Lire aussi l’éditorial | Le RN et ses impostures

Bien que cette doctrine exclue les étrangers d’une solidarité nationale à laquelle ils contribuent financièrement, bien qu’elle instaure des privilèges prohibés par les grands textes internationaux, le RN la présente comme une règle élémentaire du sens commun : tous les Français qui ont un brin de jugeote savent bien, affirment ses dirigeants, que « charité bien ordonnée commence par soi-même ». En plaçant la préférence nationale sous le signe de la sagesse populaire, ils mettent en musique une ligne politique définie il y a plus de quarante ans par l’un des théoriciens du parti d’extrême droite, François Duprat.

Dans les années 1970, cet intellectuel passé par Occident et Ordre nouveau conseille au Front national (FN) de fonder sa rhétorique anti-immigration non plus sur des discours haineux, mais sur des « arguments d’ordre rationnel, social et politique ». Dans une France qui vient d’adopter des lois antiracistes (1972), cet homme qui se définit comme « néofasciste » espère éviter les processus de « blocage » et élargir l’assise électorale du FN. « Il faut savoir ce que l’on veut, écrit-il en 1978 dans une note interne.
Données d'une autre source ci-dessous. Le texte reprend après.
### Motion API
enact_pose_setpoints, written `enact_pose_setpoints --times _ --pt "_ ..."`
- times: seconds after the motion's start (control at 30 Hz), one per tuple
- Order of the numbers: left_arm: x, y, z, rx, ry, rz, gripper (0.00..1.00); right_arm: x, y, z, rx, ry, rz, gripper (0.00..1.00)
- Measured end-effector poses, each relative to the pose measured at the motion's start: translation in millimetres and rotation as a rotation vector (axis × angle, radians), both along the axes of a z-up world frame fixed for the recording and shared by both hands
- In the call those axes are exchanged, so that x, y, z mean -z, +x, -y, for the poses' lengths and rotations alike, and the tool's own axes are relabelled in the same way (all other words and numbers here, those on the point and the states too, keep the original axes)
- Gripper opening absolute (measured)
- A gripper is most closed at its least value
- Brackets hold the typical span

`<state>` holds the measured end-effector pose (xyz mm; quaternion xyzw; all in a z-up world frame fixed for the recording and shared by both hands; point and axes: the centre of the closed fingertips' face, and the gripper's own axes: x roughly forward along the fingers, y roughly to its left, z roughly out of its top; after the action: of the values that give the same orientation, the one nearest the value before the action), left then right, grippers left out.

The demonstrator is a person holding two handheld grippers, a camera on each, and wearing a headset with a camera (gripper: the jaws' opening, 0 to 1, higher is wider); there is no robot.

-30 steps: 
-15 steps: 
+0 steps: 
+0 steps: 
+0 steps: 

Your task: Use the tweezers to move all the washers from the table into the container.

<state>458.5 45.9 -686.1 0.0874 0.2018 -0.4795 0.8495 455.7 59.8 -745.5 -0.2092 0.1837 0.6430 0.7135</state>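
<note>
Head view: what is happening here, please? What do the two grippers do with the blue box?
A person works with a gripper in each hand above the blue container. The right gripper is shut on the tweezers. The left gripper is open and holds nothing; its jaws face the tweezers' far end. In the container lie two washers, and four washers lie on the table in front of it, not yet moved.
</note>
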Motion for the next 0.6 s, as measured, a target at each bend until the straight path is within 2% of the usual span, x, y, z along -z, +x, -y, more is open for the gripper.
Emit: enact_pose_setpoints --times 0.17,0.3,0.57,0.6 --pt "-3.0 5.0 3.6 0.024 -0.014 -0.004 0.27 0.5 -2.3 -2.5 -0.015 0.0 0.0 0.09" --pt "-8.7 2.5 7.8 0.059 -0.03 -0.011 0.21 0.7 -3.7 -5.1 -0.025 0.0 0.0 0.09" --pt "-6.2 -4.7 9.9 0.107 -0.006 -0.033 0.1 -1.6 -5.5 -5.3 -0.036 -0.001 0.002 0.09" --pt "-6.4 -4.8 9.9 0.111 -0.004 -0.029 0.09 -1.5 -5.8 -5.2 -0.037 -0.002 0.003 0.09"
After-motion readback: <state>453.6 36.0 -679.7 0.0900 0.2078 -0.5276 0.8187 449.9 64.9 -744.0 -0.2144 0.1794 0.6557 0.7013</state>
Plaire au militant hargneux d’une section ou à un vague sympathisant, ou bien gagner à nos thèses des milliers d’électeurs et d’adhérents. »

Une petite décennie plus tard, en 1985, l’expression « préférence nationale » s’affiche en lettres capitales sur la couverture d’un livre collectif publié par les éditions Albin Michel. Son auteur principal, Jean-Yves Le Gallou, est un énarque affilié à l’UDF qui a fondé, en 1974, le Club de l’horloge, un cercle de jeunes technocrates qui rêvent, selon l’historien Nicolas Lebourg, « d’un Etat minimal économiquement et maximal concernant l’hygiène de la race ». Destiné à donner des « éléments de doctrine à la droite », ce travail est applaudi par le FN – au point que Jean-Yves Le Gallou rejoint alors le parti d’extrême droite.